[YOUR OBJECTIVE]: Below is a listing; repeat exactly the lines from the one containing "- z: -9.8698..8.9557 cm" to the one containing "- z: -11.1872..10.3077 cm", both included.

[EXERCISE INPUTS]:

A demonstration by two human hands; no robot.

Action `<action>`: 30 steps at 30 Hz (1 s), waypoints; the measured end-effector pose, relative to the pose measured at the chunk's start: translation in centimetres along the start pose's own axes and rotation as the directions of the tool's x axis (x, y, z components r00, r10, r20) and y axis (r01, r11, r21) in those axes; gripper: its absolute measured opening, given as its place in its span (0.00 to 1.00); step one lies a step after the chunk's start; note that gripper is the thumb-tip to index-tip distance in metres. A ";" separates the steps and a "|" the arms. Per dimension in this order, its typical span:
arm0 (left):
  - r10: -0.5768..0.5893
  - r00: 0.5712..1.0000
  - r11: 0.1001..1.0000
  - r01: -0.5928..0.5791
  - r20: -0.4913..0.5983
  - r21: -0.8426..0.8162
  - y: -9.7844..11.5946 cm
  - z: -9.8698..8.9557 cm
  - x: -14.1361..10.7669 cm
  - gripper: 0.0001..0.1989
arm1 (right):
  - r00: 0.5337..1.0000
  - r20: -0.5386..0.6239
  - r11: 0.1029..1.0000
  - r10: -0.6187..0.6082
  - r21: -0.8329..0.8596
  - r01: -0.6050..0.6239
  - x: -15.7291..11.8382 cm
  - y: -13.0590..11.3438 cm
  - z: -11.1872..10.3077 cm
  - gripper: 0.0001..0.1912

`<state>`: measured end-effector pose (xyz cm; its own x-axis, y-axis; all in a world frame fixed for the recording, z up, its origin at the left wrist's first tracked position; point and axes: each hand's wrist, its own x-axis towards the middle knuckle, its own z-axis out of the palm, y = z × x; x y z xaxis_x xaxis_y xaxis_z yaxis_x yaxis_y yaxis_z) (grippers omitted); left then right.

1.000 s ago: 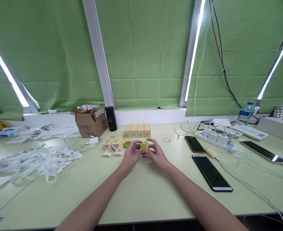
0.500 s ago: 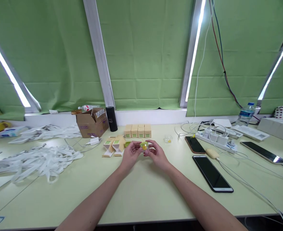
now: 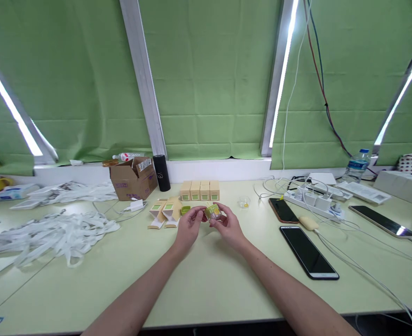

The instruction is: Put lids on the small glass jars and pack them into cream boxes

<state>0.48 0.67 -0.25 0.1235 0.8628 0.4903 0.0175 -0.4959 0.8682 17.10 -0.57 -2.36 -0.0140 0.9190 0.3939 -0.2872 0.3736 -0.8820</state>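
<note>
Over the middle of the table, a small clear container (image 3: 213,213) with a green-and-yellow part is held up between my fingers. My right hand (image 3: 229,227) grips it from the right, thumb below and fingers above. On the other side, my left hand (image 3: 189,227) has thumb and fingertips pinched at its left edge. Just behind my left hand lies a small green piece (image 3: 185,210), partly covered. Two opened cardboard boxes (image 3: 164,212) lie left of it. A row of several small closed boxes (image 3: 199,191) stands behind. A small clear cup-like piece (image 3: 244,202) sits to the right.
Two phones (image 3: 309,252) and a power strip (image 3: 314,204) with tangled white cables occupy the right side. White straps (image 3: 62,233) are heaped at left. A brown carton (image 3: 133,179) and a black cylinder (image 3: 161,173) stand at the back, near the green blinds.
The small container has turned and tilted in my fingers, with its green part now facing up and left. My right hand has shifted slightly around it; the table things are unchanged.
</note>
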 end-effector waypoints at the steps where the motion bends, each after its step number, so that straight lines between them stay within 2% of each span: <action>1: -0.004 1.000 1.000 0.004 -0.002 -0.021 0.0 -0.1 0.0 0.18 | 0.999 0.019 0.993 0.034 0.108 -0.036 0.1 -0.2 -0.1 0.29; 4: -0.016 1.000 0.998 0.015 -0.022 -0.053 -0.2 -0.3 0.1 0.13 | 0.984 0.098 0.898 0.148 0.404 -0.176 0.5 -0.6 -0.7 0.21; 6: -0.013 0.999 1.000 0.013 -0.038 0.018 -0.4 -0.5 0.2 0.08 | 0.971 0.122 0.823 0.207 0.514 -0.240 0.8 -0.7 -1.2 0.15; 8: -0.008 0.999 0.992 0.013 -0.035 0.127 -0.4 -0.7 0.3 0.07 | 0.958 0.117 0.778 0.263 0.562 -0.282 1.1 -0.5 -1.6 0.11; 12: 0.001 1.000 0.949 -0.009 0.024 0.315 0.1 -0.8 0.2 0.09 | 0.935 0.095 0.743 0.342 0.582 -0.331 1.3 0.2 -1.9 0.14; 15: -0.003 0.998 0.909 -0.021 0.058 0.416 0.4 -0.8 0.1 0.10 | 0.940 0.087 0.768 0.330 0.555 -0.320 1.2 0.3 -1.8 0.13; 18: -0.012 0.997 0.894 -0.025 0.079 0.448 0.4 -0.8 0.0 0.10 | 0.961 0.069 0.828 0.266 0.494 -0.265 1.0 -0.4 -1.5 0.13; 24: -0.027 0.996 0.865 -0.022 0.090 0.501 0.0 -1.0 0.2 0.11 | 0.985 0.054 0.925 0.161 0.339 -0.170 0.6 -1.3 -1.0 0.22; 27: -0.003 0.999 0.764 -0.030 0.050 0.645 -0.1 -1.3 0.4 0.13 | 0.989 0.010 0.957 0.147 0.252 -0.145 0.7 -0.6 -1.0 0.27; 30: 0.039 0.999 0.593 -0.041 0.022 0.804 -0.1 -2.1 0.6 0.11 | 0.985 -0.041 0.982 0.165 0.098 -0.160 0.9 0.4 -1.2 0.33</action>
<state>-1.53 1.50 0.12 0.1459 0.8404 0.5220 0.8030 -0.4088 0.4336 18.15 0.60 -2.69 -0.0217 0.9724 0.2323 -0.3742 0.2076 -0.9038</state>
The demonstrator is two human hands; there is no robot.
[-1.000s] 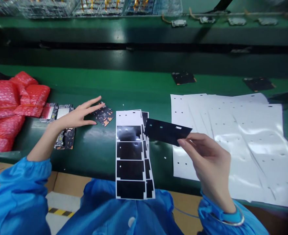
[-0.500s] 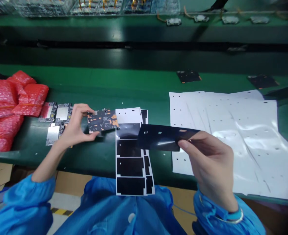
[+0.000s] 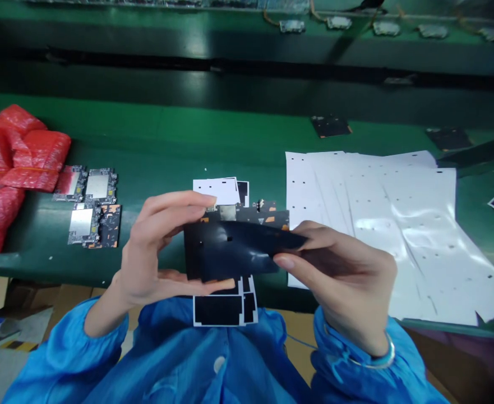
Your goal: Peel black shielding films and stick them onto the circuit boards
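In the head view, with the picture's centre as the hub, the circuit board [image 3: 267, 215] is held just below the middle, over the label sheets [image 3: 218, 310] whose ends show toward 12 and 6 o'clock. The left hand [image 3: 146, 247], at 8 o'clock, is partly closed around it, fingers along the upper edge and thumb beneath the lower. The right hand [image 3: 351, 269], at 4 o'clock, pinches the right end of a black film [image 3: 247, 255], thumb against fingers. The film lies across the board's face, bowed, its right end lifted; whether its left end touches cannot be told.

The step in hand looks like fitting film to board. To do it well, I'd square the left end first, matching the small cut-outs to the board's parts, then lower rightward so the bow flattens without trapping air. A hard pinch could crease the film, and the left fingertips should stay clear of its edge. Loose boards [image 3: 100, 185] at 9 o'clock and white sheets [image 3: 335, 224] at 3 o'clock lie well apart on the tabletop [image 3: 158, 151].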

[TASK ANSWER]:
  - z: -9.8698..8.9557 cm
  - x: -14.1361..10.7669 cm
  - gripper: 0.0001..0.1989
arm1 (right):
  - r00: 0.5337..1.0000
  - r20: -0.5386..0.6239
  - r11: 0.1029..1.0000
  - r10: -0.6187..0.6082
  - r21: -0.8329..0.8596
  - r01: -0.6050..0.6239
  - x: -15.7291..11.8382 cm
  - y: -13.0590..11.3438 cm
  - z: -11.1872..10.3077 cm

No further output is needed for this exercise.